Une attaque aérienne russe a visé un autobus transportant des travailleurs d’une exploitation minière dans la région de Dnipropetrovsk, causant au minimum quinze décès. Cet incident s’est produit quelques heures après l’annonce du président ukrainien Volodymyr Zelensky concernant la reprise des négociations trilatérales entre Kiev et Moscou, sous médiation américaine, prévues pour les 4 et 5 février.
Volodymyr Zelensky espère que les États-Unis exerceront une pression diplomatique pour obtenir une désescalade des opérations militaires, particulièrement concernant les bombardements russes massifs. La semaine précédente, le président américain Donald Trump avait négocié une interruption temporaire des attaques, durant laquelle Moscou avait épargné la capitale Kiev tout en continuant ses opérations ailleurs en Ukraine.

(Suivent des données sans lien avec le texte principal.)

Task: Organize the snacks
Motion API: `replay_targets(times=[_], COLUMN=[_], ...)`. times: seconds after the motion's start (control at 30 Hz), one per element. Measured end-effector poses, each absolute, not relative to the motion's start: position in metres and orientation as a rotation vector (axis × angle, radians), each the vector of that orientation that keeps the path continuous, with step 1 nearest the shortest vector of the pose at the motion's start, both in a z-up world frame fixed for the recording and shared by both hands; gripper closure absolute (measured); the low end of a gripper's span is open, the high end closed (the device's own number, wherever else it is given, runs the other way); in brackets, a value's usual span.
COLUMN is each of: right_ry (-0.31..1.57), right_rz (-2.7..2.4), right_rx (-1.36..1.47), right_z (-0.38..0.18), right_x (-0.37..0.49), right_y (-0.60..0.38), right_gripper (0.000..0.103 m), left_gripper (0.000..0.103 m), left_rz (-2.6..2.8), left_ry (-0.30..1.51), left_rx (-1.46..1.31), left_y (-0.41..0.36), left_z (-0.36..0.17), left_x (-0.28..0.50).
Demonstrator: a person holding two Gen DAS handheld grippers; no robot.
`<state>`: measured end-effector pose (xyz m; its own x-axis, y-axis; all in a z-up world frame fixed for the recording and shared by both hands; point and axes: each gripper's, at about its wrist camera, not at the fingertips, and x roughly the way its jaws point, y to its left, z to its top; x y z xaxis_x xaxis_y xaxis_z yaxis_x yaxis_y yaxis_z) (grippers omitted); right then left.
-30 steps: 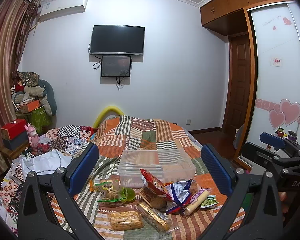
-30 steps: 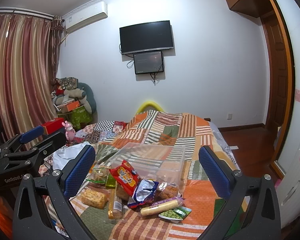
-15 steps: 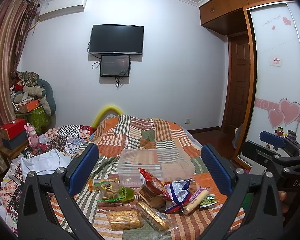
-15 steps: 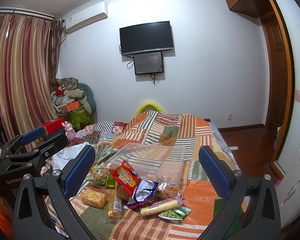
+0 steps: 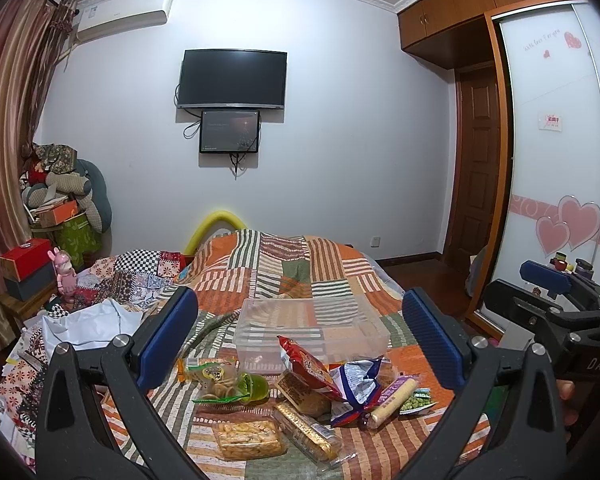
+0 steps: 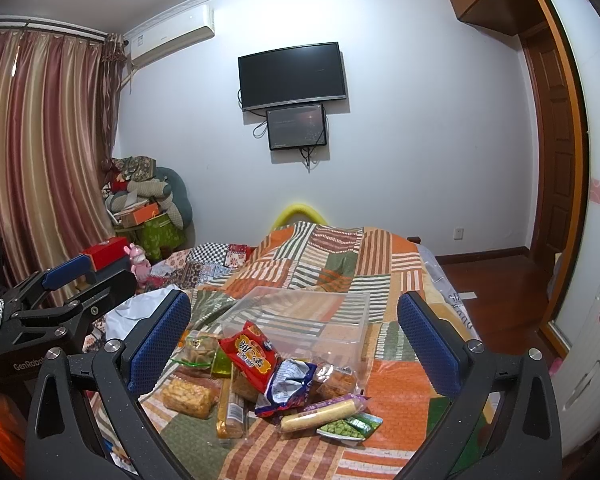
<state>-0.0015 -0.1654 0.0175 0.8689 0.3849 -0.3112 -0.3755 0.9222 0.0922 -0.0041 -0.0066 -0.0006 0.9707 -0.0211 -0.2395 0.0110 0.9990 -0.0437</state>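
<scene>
A pile of snack packets lies on the patchwork bed: a red chip bag (image 5: 306, 366) (image 6: 249, 350), a blue-white bag (image 5: 354, 384) (image 6: 286, 380), a cream roll (image 5: 392, 398) (image 6: 320, 414), green peas (image 6: 342, 428), and orange biscuit packs (image 5: 248, 438) (image 6: 188, 396). An empty clear plastic bin (image 5: 312, 330) (image 6: 300, 316) stands just behind them. My left gripper (image 5: 300, 340) is open and empty, above the near side of the pile. My right gripper (image 6: 294, 340) is open and empty too, also short of the pile.
The bed's quilt (image 5: 284, 272) stretches back to a yellow headboard arc (image 5: 216, 222). Crumpled cloth and paper (image 5: 84, 320) lie at the left. A red box (image 5: 26, 254) and a pink toy (image 5: 64, 272) sit on a side stand. Wardrobe doors (image 5: 556, 160) stand at the right.
Both views have barely shifted; the grippers stay open and the snacks lie as before.
</scene>
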Motion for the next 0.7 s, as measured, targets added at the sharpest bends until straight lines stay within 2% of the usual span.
replay_targets(times=[0.7], right_ry=[0.335], right_rz=[0.391], right_rx=[0.042], right_z=[0.0160], right_x=[0.0011], right_y=[-0.1678], right_gripper=[0.000], left_gripper=[0.000], left_rz=[-0.027], left_ry=[0.263], left_rx=[-0.045], left_y=[-0.0054], left_z=[-0.0027], left_x=[-0.0004])
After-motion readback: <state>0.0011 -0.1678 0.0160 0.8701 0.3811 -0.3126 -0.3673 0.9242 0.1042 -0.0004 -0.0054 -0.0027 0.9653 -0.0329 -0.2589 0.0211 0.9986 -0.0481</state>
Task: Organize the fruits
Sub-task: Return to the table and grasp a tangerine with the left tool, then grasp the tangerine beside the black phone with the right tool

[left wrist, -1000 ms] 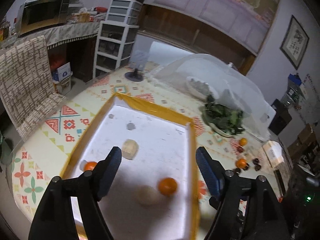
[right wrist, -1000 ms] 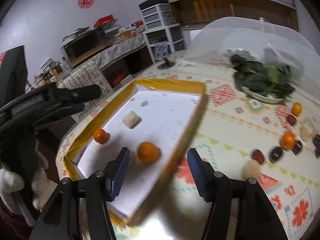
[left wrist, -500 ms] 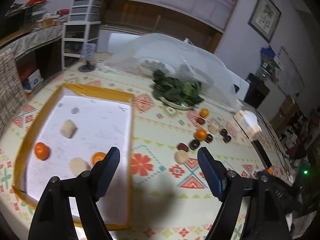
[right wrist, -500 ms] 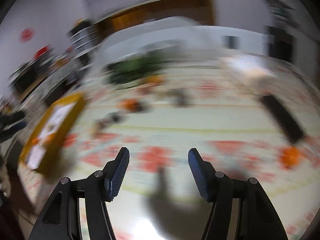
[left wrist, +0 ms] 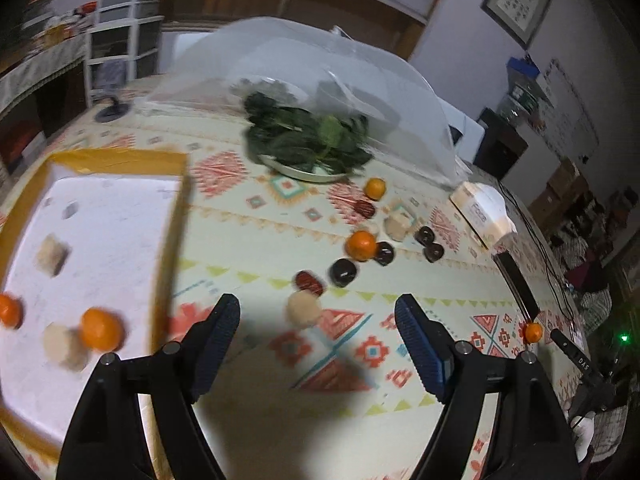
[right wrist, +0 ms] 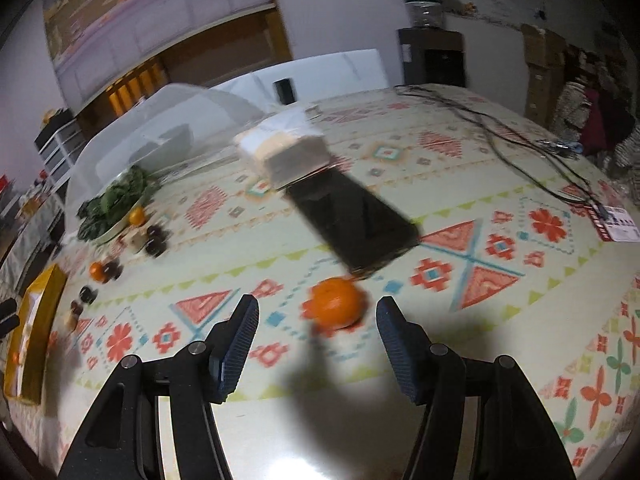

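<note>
A yellow-rimmed white tray [left wrist: 120, 158] at the left holds two oranges [left wrist: 100, 329] and two pale fruits [left wrist: 51, 256]. Loose fruits lie on the patterned cloth: a pale round one [left wrist: 304, 309], a red date [left wrist: 309, 282], dark round ones [left wrist: 343, 271] and oranges [left wrist: 361, 245]. My left gripper [left wrist: 318, 320] is open just short of the pale round fruit, nothing between its fingers. My right gripper [right wrist: 314, 320] is open too, with a lone orange [right wrist: 337, 303] on the cloth just beyond its fingertips, untouched.
A plate of dark greens [left wrist: 310, 148] sits under a clear mesh dome [left wrist: 320, 80]. A tissue box [right wrist: 286, 152] and a black flat device [right wrist: 352, 220] lie behind the lone orange. Cables [right wrist: 500, 136] run across the far right of the table.
Both grippers have swung right, away from the tray. The left now faces the loose fruits at mid-table; the right has travelled to the lone orange near the black device.
</note>
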Demonstrator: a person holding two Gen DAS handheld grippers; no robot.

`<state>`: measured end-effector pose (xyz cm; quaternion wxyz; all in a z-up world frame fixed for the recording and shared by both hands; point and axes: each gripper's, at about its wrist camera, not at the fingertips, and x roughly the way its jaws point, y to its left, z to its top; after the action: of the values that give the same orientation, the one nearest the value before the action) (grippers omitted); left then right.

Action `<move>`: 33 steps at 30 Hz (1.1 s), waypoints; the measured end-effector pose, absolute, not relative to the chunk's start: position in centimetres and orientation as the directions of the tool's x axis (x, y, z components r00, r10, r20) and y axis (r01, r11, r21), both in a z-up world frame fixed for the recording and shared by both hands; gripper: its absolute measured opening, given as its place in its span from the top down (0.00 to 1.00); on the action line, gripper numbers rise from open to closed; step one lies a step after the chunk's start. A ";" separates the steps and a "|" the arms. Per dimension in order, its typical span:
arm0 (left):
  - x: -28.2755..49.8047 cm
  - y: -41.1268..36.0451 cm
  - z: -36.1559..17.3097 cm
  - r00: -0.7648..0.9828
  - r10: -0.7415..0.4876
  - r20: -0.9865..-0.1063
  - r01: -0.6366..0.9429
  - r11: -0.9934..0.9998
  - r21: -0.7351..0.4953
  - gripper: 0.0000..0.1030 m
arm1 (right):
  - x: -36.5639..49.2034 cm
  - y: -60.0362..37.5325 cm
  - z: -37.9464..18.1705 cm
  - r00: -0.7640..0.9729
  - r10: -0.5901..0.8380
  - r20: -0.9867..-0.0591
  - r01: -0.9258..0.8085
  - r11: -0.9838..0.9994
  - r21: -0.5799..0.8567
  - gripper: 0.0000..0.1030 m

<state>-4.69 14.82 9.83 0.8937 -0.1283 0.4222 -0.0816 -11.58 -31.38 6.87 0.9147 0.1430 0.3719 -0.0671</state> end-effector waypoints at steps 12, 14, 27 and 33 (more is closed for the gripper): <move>6.1 8.4 4.7 0.515 -0.317 -0.796 0.129 0.947 -0.293 0.43 | -10.9 -35.7 4.2 0.681 0.043 -0.731 0.269 0.914 0.304 0.36; 6.5 7.8 4.0 0.500 -0.313 -0.807 0.130 0.949 -0.287 0.43 | -10.4 -35.5 3.9 0.675 0.055 -0.736 0.256 0.917 0.304 0.36; 7.2 6.3 3.0 0.503 -0.271 -0.820 0.145 0.962 -0.230 0.69 | -7.8 -33.1 3.6 0.661 0.152 -0.735 0.172 0.923 0.346 0.36; 7.0 7.5 3.4 0.500 -0.298 -0.813 0.135 0.954 -0.266 0.71 | -6.6 -31.1 3.0 0.647 0.172 -0.743 0.142 0.930 0.339 0.39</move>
<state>6.97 7.46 3.36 0.8620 -0.0838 0.4838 -0.1255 -6.65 -31.09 3.02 0.8879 0.1868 0.4202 0.0084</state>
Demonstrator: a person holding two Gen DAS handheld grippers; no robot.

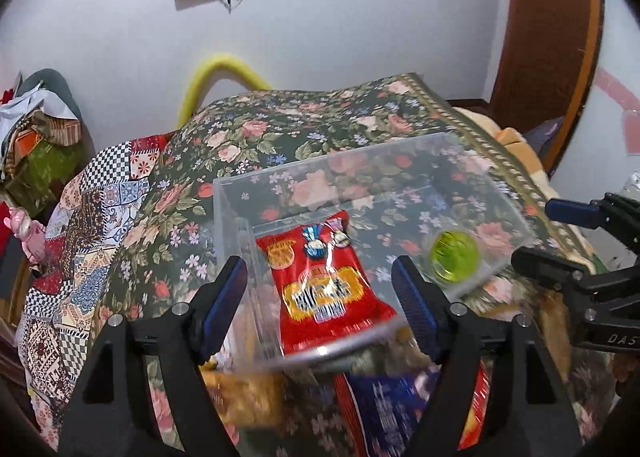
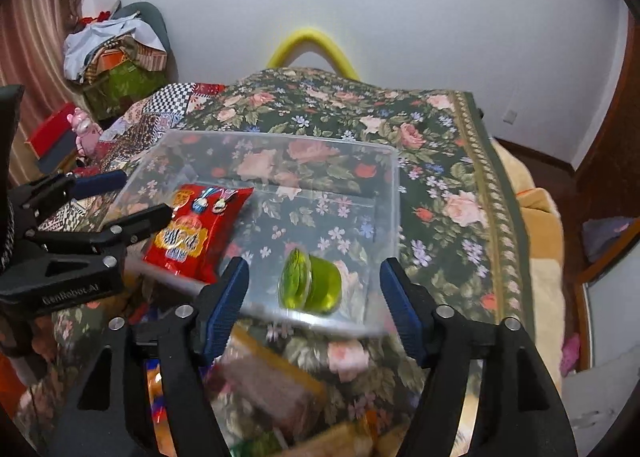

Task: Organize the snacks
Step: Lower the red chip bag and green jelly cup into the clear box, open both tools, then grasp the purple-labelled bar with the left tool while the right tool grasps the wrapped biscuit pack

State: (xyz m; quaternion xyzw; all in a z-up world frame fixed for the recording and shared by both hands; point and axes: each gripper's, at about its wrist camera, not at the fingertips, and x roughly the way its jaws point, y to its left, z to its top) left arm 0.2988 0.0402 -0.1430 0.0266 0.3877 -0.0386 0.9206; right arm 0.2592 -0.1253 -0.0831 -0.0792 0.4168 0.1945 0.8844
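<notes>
Red packet (image 1: 320, 281) lies lengthwise in the clear box (image 1: 500, 193); green cup (image 2: 310, 283) on its side; both hand-held grippers (image 1: 320, 297) (image 2: 314, 297) wide, empty; nearer snacks perhaps blurred.

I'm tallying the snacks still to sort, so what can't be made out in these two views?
- Snack packs near the clear bin, left wrist view: motion-blurred and hidden by the left hand-held gripper.
- Same pile, right wrist view: blurred, cut by the bottom edge.
- Red packet: print too small.
- Green jelly cup: lid label unreadable.
</notes>
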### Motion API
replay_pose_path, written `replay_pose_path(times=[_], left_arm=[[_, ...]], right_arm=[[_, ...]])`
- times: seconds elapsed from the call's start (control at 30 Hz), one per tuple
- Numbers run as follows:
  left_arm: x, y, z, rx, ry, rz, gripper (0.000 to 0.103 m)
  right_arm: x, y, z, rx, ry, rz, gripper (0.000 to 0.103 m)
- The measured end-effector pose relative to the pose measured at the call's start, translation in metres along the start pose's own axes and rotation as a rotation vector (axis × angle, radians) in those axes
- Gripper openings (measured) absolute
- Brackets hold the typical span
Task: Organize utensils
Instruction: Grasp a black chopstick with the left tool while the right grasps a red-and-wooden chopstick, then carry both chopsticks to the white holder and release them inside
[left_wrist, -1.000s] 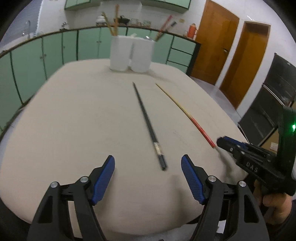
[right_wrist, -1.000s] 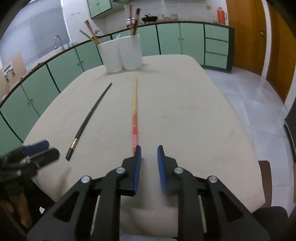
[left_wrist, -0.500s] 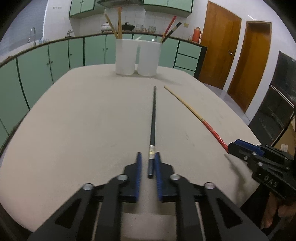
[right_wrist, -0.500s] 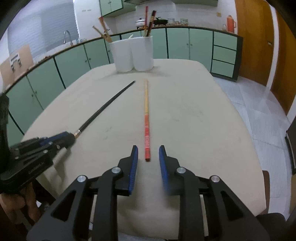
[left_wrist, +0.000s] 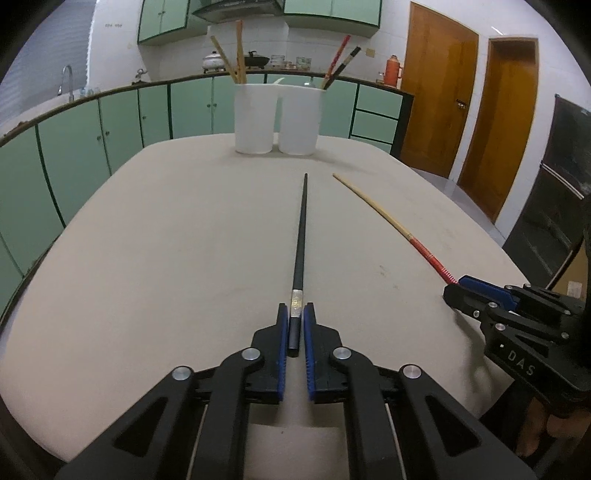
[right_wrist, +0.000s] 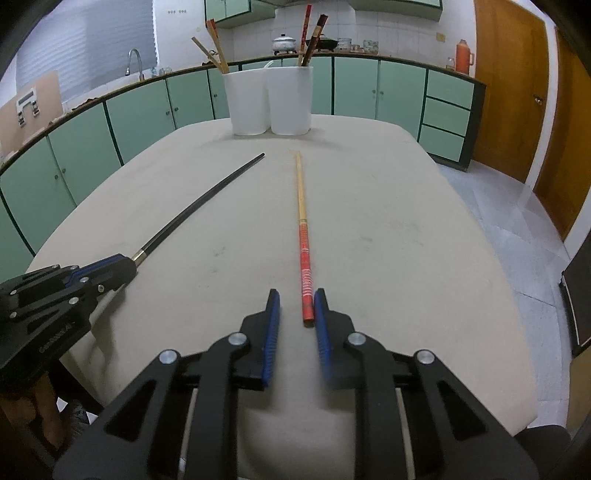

Le premier cycle de ces négociations s’était déroulé aux Émirats arabes unis les 23 et 24 janvier, sans aboutir à des avancées significatives. Une deuxième session était envisagée pour le 1er février, mais Zelensky a reporté la date aux 4 et 5 février à Abou Dhabi. Ni Moscou ni Washington n’ont officiellement confirmé cette nouvelle programmation.
Zelensky a déclaré qu’une résolution de la question territoriale nécessiterait une rencontre directe avec Vladimir Poutine, ce qui n’est actuellement pas prévu. Il demeure pessimiste quant aux possibilités d’avancées sans cet engagement personnel des deux dirigeants.
Les hostilités continuent sans interruption. Durant la nuit, la région de Cherkasy a subi des frappes russes contre des infrastructures civiles, provoquant quatre blessés. De son côté, la Russie affirme qu’une attaque de drone ukrainienne a tué deux civils dans la région frontalière de Belgorod.